TASK TO CARRY OUT: Skip the pictures, please, and write out exactly the lines from the opening of the data through the line containing "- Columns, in".
[Opening DATA RECORDS section]
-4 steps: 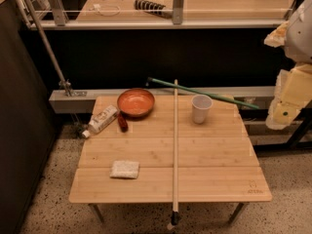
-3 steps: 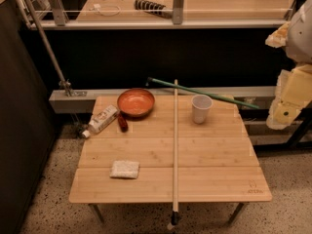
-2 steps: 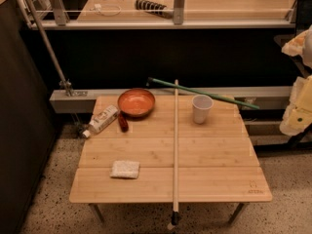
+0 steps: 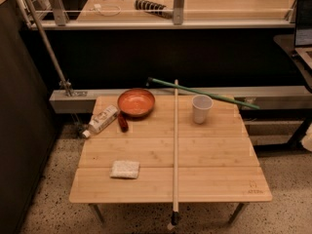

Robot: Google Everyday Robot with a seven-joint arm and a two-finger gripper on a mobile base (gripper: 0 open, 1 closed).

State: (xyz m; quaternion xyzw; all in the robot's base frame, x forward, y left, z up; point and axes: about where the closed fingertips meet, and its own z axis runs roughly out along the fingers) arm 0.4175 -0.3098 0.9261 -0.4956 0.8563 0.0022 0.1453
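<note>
Layout, left to right:

1. A white bottle (image 4: 102,119) lies on its side at the left rear of the folding table (image 4: 209,155). Its cap overhangs the left edge.
2. A pale sponge (image 4: 125,169) lies flat near the front left, well apart from the other items.
3. A small dark red item (image 4: 123,122) lies just beside the bottle, in front of the orange bowl (image 4: 136,102), which stands upright and looks empty.
4. A long wooden pole (image 4: 175,145) runs front to back across the table's middle.
5. A green rod (image 4: 204,92) crosses the pole's far end and runs right, past the table's edge.
6. A white cup (image 4: 201,108) stands upright just in front of the green rod.

Status: every item rests on the table, and none is held or touched.

The gripper is outside the view, off to the right. Only a pale sliver of the arm (image 4: 307,143) shows at the right border, so the gripper's state cannot be told. The white cup and the green rod's right end lie nearest to that sliver, and both are well apart from it.
</note>
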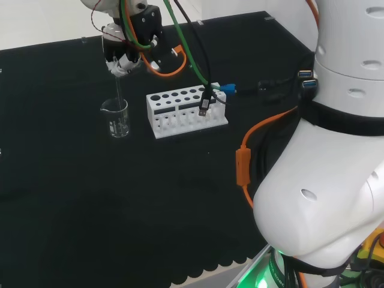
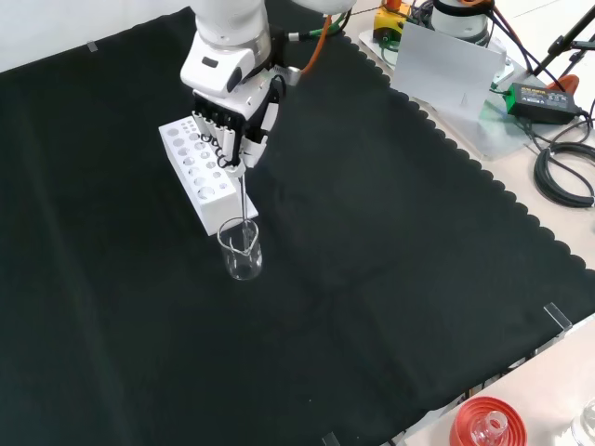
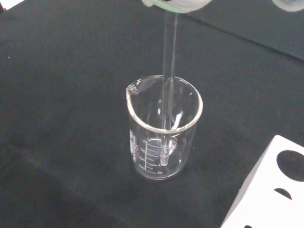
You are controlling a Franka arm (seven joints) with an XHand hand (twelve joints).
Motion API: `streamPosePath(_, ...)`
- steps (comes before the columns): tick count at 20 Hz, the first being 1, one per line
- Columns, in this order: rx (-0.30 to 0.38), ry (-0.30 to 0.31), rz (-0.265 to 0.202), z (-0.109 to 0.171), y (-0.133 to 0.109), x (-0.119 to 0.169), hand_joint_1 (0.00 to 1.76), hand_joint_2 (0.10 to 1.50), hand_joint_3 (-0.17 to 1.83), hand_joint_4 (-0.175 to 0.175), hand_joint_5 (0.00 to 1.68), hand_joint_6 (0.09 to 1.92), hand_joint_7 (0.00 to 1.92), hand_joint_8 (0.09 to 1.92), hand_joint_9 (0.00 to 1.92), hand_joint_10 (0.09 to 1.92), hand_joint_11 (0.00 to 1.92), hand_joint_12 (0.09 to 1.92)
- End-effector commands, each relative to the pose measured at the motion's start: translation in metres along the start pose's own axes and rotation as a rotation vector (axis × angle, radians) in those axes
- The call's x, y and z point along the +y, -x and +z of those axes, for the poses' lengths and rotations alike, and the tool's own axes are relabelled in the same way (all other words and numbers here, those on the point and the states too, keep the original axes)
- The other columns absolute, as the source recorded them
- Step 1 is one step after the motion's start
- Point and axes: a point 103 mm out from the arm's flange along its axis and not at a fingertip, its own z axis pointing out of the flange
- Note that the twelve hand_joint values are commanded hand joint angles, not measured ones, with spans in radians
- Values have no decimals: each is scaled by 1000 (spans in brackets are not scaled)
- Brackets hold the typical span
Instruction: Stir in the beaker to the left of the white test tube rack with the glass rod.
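Glass rod (image 3: pixel 169 71) dips into clear beaker (image 3: pixel 164 128)

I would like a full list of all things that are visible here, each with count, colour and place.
Beaker: one, clear glass, on the cloth, left of the rack in the head view.
Glass rod: one, clear, upright, lower end inside the beaker.
Test tube rack: one, white, mid-cloth.
Cloth: one, black, covers the bench.
Red ribbed stand: one, front view's bottom edge, off the cloth.
Cables: orange and green, along the arm.
Robot hand: one, black and white, curled round the rod's top.
Arm: one, white.
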Motion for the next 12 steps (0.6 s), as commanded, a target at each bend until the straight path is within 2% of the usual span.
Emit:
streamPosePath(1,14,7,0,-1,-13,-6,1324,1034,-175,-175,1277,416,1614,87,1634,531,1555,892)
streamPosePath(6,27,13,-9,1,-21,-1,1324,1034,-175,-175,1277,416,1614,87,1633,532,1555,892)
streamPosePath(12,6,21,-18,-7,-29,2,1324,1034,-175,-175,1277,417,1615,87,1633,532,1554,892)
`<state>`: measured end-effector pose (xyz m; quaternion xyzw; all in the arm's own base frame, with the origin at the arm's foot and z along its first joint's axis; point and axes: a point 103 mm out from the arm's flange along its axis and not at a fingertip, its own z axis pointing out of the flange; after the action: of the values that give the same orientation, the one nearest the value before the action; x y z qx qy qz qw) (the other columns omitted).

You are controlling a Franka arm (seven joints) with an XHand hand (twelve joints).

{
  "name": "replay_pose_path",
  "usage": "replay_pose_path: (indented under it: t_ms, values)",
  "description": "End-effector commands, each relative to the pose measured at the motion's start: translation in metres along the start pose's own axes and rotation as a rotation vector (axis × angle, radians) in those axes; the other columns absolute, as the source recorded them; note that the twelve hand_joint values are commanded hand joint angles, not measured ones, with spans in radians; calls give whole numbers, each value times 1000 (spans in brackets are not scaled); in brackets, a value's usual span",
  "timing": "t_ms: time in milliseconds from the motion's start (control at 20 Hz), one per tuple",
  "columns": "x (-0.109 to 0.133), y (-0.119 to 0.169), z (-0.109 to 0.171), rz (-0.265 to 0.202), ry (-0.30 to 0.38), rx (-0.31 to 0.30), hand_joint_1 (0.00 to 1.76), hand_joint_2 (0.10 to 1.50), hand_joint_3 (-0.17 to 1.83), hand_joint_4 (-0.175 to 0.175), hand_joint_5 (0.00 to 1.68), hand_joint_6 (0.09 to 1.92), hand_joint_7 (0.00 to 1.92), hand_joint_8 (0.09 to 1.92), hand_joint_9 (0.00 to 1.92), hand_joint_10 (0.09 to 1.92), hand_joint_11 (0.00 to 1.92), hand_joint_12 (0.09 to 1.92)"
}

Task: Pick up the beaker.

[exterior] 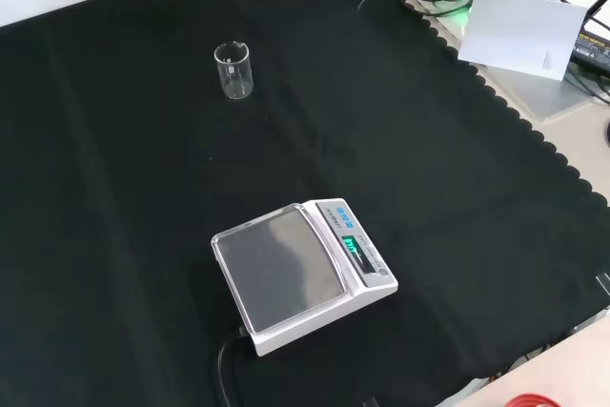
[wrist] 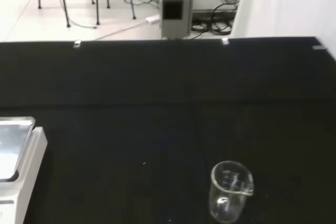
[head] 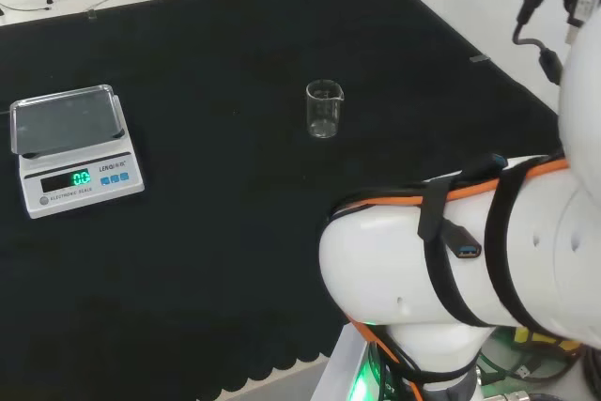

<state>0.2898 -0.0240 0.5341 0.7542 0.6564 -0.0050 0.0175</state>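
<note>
Black cloth [exterior: 114,235] carries our clear beaker [head: 324,108], upright and apparently empty, well apart from a white scale [exterior: 303,274] with a lit display; we cannot tell the hand's state

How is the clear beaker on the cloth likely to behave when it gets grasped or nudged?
The beaker looks empty and thin-walled, so it is probably light and may slide or tip if nudged from one side. Its smooth clear wall could be slippery. It stands upright, apart from the scale, so a tumble would likely meet only the cloth.
</note>
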Motion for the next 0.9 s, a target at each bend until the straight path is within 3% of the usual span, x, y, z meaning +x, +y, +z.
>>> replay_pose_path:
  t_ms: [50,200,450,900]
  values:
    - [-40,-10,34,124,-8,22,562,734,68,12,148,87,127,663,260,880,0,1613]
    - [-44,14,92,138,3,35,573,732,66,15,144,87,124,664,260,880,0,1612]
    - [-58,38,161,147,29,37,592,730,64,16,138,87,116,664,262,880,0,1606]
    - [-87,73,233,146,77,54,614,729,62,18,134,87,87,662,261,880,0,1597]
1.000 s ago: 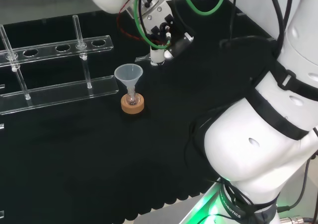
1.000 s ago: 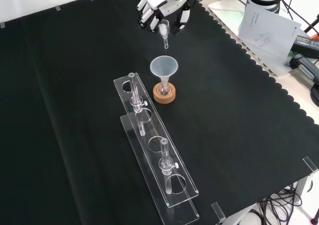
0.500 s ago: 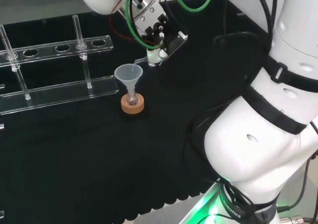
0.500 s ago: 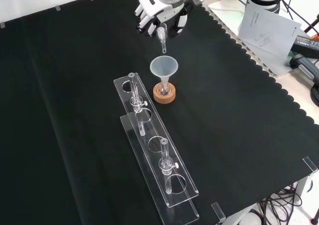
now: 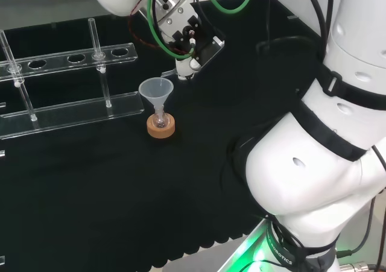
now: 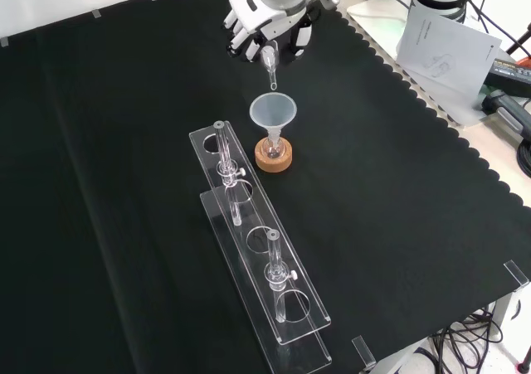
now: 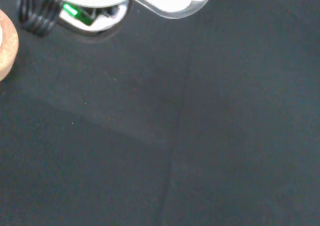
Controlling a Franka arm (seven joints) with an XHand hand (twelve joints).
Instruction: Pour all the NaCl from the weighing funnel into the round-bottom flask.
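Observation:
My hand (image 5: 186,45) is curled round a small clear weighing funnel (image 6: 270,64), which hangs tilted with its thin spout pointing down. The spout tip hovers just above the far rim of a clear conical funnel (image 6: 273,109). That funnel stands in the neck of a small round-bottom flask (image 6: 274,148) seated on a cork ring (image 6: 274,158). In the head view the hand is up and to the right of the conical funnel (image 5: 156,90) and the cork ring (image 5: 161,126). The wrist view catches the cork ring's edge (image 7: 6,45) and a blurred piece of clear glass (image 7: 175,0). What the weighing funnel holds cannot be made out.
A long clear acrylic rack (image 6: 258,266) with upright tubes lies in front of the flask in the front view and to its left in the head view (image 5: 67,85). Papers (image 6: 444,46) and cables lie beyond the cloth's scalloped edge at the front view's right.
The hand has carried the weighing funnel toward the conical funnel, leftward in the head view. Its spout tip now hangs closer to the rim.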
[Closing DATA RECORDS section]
OUTPUT:
-4 steps: 
-3 steps: 
-2 steps: 
+0 steps: 

Robot: Google Everyday Robot with a seven-joint arm and a two-finger gripper on a mobile base (gripper: 0 open, 1 closed).

State: (xyz m; quaternion xyzw; all in the robot's base frame, x forward, y left, z up; point and axes: about where the closed fingertips meet, and its own z axis runs roughly out along the fingers) arm 0.4175 -0.3098 0.9261 -0.4956 0.8563 0.0022 0.1453
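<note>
Layout, left to right:

1. A white bottle (image 4: 102,119) lies on its side at the left rear of the folding table (image 4: 209,155). Its cap overhangs the left edge.
2. A pale sponge (image 4: 125,169) lies flat near the front left, well apart from the other items.
3. A small dark red item (image 4: 123,122) lies just beside the bottle, in front of the orange bowl (image 4: 136,102), which stands upright and looks empty.
4. A long wooden pole (image 4: 175,145) runs front to back across the table's middle.
5. A green rod (image 4: 204,92) crosses the pole's far end and runs right, past the table's edge.
6. A white cup (image 4: 201,108) stands upright just in front of the green rod.

Status: every item rests on the table, and none is held or touched.

The gripper is outside the view, off to the right. Only a pale sliver of the arm (image 4: 307,143) shows at the right border, so the gripper's state cannot be told. The white cup and the green rod's right end lie nearest to that sliver, and both are well apart from it.
</note>
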You are controlling a Franka arm (seven joints) with an XHand hand (twelve joints).
Motion API: `streamPosePath(_, ...)`
- steps (comes before the columns): tick count at 20 Hz, the first being 1, one per line
- Columns, in this order: rx (-0.30 to 0.38), ry (-0.30 to 0.31), rz (-0.265 to 0.202), z (-0.109 to 0.171), y (-0.133 to 0.109), x (-0.119 to 0.169), hand_joint_1 (0.00 to 1.76), hand_joint_2 (0.10 to 1.50), hand_joint_3 (-0.17 to 1.83), hand_joint_4 (-0.175 to 0.175), hand_joint_5 (0.00 to 1.68), hand_joint_6 (0.09 to 1.92), hand_joint_7 (0.00 to 1.92), hand_joint_8 (0.09 to 1.92), hand_joint_9 (0.00 to 1.92), hand_joint_10 (0.09 to 1.92), hand_joint_11 (0.00 to 1.92), hand_joint_12 (0.09 to 1.92)

A complete answer has now been given to the exercise.